Dalam keadaan seperti ini mari kita belajar untuk hidup menyenangkan hati Tuhan, mau melakukan apa yang
Tuhan inginkan, dan kita akan menjadi pribadi kebanggan seperti yang Allah mau dalam hidup kita. Kita sebagai
orang percaya jangan hanya mendengar tetapi juga menjadi pelaku Firman, itulah iman yang terpuji, iman yang
dapat diuji. 1 Korintus 15: 58: dalam persekutuan dengan Tuhan jerih payahmu tidak sia-sia.
3. Penutup
Namun kita diarahkan nas ini untuk lebih jauh memahami kesempurnaan dan puncak tertinggi dari penyataan janji
Tuhan atas hidup orang percaya bukanlah di dunia ini.

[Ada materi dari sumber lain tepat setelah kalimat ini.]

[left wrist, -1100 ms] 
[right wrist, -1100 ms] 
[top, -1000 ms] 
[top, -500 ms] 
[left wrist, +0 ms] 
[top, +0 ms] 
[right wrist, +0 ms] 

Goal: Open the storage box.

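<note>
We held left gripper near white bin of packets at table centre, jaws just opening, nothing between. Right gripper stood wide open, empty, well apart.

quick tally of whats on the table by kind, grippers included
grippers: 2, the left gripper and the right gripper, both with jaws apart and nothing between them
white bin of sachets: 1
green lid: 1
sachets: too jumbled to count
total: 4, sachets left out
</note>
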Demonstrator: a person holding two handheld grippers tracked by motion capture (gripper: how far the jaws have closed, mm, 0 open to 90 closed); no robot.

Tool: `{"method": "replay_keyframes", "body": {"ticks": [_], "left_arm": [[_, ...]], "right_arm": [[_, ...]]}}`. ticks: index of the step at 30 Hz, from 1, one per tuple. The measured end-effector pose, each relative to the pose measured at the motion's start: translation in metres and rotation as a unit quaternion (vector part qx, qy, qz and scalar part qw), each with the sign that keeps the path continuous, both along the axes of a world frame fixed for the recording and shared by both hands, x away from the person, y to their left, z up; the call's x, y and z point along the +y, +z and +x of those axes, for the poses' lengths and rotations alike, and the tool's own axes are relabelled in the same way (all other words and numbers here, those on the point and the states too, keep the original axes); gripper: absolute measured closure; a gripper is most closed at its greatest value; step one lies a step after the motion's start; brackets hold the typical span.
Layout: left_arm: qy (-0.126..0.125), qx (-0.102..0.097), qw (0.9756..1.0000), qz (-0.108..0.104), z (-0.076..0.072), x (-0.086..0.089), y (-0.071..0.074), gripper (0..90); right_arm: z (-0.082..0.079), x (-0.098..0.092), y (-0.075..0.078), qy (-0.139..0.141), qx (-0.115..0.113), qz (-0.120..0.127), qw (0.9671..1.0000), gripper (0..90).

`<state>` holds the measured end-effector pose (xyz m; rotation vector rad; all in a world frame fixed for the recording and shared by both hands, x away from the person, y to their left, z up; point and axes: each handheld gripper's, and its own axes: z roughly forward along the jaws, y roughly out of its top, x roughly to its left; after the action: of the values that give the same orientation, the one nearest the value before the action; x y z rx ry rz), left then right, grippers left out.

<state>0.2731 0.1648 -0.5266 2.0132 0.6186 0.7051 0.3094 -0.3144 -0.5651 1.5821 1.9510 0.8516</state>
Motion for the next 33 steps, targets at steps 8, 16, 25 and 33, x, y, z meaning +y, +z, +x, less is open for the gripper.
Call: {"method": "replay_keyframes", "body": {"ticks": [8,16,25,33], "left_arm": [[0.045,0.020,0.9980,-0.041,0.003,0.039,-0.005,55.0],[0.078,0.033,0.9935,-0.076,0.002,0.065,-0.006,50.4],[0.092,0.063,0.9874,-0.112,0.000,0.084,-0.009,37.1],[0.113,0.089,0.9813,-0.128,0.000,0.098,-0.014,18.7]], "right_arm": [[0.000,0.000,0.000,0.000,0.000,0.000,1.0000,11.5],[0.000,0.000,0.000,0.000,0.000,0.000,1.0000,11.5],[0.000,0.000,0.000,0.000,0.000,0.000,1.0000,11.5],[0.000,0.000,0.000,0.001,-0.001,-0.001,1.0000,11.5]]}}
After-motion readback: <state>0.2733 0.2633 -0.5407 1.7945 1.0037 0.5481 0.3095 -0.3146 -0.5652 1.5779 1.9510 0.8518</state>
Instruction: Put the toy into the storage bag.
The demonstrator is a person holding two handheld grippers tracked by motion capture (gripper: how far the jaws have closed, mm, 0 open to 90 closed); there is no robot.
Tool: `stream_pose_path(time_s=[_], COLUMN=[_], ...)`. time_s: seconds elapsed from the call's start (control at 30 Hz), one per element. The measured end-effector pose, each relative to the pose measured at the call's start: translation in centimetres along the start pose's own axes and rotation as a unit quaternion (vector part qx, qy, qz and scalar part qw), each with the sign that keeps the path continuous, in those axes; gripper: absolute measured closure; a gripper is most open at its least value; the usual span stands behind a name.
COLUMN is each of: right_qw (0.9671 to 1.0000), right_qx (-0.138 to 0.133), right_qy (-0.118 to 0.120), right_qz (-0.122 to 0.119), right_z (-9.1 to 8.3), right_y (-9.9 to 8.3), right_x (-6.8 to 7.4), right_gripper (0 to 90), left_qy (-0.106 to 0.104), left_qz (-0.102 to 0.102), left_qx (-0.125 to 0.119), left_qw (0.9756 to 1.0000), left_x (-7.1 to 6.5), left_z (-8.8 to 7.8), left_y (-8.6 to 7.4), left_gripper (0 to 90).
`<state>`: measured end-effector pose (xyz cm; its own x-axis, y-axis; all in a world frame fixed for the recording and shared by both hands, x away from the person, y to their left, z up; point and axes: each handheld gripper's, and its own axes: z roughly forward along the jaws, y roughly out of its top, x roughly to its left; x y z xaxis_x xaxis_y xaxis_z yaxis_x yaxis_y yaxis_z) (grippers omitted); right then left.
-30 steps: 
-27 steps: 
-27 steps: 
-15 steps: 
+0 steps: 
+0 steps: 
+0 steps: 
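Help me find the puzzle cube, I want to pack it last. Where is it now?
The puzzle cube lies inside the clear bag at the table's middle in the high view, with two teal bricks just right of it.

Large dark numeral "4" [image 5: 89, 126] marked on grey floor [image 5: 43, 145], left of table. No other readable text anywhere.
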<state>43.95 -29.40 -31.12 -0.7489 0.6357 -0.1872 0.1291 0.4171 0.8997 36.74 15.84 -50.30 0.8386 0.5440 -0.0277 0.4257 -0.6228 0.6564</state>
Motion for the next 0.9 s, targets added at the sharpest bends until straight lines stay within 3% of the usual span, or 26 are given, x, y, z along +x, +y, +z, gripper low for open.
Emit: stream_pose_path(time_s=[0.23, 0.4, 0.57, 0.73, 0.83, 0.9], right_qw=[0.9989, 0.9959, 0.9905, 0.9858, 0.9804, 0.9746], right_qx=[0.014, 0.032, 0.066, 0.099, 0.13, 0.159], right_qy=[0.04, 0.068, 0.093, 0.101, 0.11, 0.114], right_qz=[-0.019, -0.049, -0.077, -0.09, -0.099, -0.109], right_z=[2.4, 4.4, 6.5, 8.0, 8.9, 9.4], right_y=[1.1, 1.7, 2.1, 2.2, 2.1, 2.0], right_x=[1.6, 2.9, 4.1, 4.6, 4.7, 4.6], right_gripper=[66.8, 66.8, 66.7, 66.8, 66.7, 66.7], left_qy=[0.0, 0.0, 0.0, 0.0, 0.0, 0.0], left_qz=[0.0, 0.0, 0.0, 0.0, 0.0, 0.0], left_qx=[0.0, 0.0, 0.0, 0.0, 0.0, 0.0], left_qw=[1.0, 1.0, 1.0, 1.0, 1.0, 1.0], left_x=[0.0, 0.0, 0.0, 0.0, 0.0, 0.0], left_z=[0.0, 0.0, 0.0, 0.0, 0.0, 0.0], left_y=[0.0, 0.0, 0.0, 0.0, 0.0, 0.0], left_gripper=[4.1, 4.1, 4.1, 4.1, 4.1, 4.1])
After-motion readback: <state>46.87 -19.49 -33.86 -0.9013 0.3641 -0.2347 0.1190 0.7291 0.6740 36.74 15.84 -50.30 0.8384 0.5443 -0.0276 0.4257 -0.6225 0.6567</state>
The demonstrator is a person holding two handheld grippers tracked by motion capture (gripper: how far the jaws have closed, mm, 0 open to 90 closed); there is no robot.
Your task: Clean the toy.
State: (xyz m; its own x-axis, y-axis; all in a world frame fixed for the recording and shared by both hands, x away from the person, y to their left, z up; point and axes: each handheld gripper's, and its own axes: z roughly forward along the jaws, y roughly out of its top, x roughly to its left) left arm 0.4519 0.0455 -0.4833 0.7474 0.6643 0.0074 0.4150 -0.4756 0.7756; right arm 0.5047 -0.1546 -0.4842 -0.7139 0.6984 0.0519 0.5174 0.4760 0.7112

Tetapi kita adalah seperti orang asing dan pendatang di dunia ini.
Perjalanan hidup kita di dunia ini adalah seperti pengembara menuju tempat yang dijanjikan Tuhan (bnd. 1 Petrus 2:11).
Tetapi kita berjalan menuju tempat Bapa kita, tempat kelahiran, tempat asal kita yaitu rumah Bapa yang di sorga.
Ketika kita menjalani kehidupan ini dengan beriman kepada Tuhan, maka tujuan iman itu bukanlah untuk sesuatu
yang binasa tetapi adalah untuk yang kekal. Dimulanya yang kekal itu tidak kelihatan dan yang binasa itu kelihatan,
namun pada akhirnya yang mulanya kelihatan akan binasa dan yang kekal itulah yang kelihatan.